La Responsabilité civile professionnelle du séquestre
Dans le cadre d’une cession de fonds de commerce, le prix de la cession a été confié par le cessionnaire à un professionnel désigné séquestre et sur lequel les créanciers forment une opposition. Dans cette hypothèse, la restitution du prix séquestré est opérée entre leurs mains (Cass. com., 7 janv. 2003 : LPA 12 avr. 2005, n° 72, p. 10). Et cette restitution est effectuée directement entre leurs mains sans l'entremise du cédant puisque la mesure de séquestre n'a pas pour effet de transférer le bien dans le patrimoine du cocontractant du remettant de (Ccass. com., 20 juin 1995).
Ainsi, dans le cas d’une mauvaise exécution du séquestre qui leur causerait préjudice, ces tiers peuvent l'opposer aux parties en agissant en dommages et intérêts sur le fondement de la responsabilité délictuelle.
En effet, la responsabilité civile d’un professionnel peut être engagée sur le fondement de la responsabilité délictuelle (article 1382 et 1383 du Code civil), les fautes commises par le séquestre judiciaire et par le séquestre conventionnel dans l'exécution de leurs obligations seraient constitutives de fautes délictuelles aux dires de la Cour de cassation : « Le séquestre qui a commis une faute ayant occasionné directement un dommage doit en répondre même si la victime dispose contre un tiers d'une action consécutive à la situation dommageable née de cette faute » (Cass. 1re civ., 6 avr. 2004, n° 01-14.434).
Par conséquent, une telle action nécessite la réunion, d’une faute du professionnel, d’un préjudice subi par la victime et d’un lien de causalité entre les deux.
La responsabilité du séquestre a déjà été engagée dans l’hypothèse d’une cession de fonds de commerce, en effet, un séquestre qui avait pour mission de ne remettre le prix de vente d’un fonds de commerce au vendeur qu'à l'expiration des délais prescrits par la loi après radiation des privilèges et mainlevée des oppositions pouvant survenir et de procéder à la répartition du prix conformément à la loi, la cour d'appel peut en déduire qu'en remettant les fonds, avant que ne soit prononcée la liquidation des biens du vendeur, entre les mains de celui qui devait être désigné comme le syndic de cette liquidation des biens, sans l'accord de l'acquéreur ou l'autorisation de justice, obligeant ainsi l'acquéreur à payer sur ses propres deniers un créancier inscrit, il avait commis une faute constituant l'unique cause du préjudice subi par ledit acquéreur (Cass. com., 16 juill. 1982 : Gaz. Pal. 1983, 1, somm. p. 23).

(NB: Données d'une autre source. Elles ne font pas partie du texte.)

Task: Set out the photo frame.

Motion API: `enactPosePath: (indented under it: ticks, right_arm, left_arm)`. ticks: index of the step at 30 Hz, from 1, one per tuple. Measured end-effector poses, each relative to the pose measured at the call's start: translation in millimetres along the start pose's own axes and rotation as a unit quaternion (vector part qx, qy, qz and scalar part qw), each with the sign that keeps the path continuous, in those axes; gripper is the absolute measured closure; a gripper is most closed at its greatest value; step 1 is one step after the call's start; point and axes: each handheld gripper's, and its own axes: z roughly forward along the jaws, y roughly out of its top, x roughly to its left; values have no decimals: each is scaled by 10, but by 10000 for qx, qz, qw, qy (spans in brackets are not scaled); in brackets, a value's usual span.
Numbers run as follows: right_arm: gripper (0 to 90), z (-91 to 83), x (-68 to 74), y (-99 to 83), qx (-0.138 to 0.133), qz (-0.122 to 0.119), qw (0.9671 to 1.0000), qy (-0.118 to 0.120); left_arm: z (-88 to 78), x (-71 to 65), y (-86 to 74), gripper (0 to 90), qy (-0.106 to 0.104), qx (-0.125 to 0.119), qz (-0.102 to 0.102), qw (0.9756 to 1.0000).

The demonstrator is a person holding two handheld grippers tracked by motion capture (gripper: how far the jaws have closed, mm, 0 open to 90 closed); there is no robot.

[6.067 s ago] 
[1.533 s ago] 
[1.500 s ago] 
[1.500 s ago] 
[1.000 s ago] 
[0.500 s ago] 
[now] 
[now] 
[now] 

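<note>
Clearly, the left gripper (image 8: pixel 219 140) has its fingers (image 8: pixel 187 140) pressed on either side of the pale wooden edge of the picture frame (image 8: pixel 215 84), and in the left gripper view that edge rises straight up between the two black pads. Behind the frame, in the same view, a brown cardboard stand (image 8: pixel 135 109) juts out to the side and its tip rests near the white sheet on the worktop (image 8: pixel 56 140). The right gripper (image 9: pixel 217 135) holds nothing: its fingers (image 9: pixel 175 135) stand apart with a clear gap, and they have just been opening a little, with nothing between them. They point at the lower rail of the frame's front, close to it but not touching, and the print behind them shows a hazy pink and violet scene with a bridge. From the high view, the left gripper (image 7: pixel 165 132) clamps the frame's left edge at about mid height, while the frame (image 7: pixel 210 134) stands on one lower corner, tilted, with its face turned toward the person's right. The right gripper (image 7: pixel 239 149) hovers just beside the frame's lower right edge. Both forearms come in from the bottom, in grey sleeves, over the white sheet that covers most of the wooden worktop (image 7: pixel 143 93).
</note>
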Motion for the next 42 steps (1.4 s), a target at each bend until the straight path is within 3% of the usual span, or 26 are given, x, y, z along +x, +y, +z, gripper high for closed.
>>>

De plus, le séquestre doit informer et appeler à la répartition tous les créanciers qui peuvent y prétendre et dont il a connaissance, faute de quoi il engage sa responsabilité délictuelle (Cass. com., 28 avr. 2004, n° 01-12.079, CA Paris, 1re ch., sect. A, 22 mars 2004, n° 2002/11270, JurisData n° 2004-245516). Mais il n'est tenu à réparation que dans les limites du préjudice effectivement subi du fait de l'absence d'information ou d'appel (CA Paris, 22 mars 2004, pré: le créancier omis n'aurait pu recevoir paiement de l'intégralité de sa créance du fait de la présence de créanciers de rang préférable au sien).
Mais surtout, le séquestre répond également de ses erreurs dans la répartition des sommes séquestrées (CA Rouen, 2e ch. com., 16 nov. 2004, Geniteau c/ SCP Freyssinet Gontier Louveau Vanden Driessche : erreur dans l'ordre des privilèges non excusable ni explicable par les accords des créanciers).
Ainsi, la responsabilité civile professionnelle est soumise au droit commun et à la prescription de 5 ans. Ici, le point de départ de l’action en responsabilité court à partir de la manifestation du dommage, donc dans le cas du non-respect de l’ordre des créanciers privilégiés, le créancier lésé peut agir dans un délai de 5 ans à compter du non-paiement de sa créance.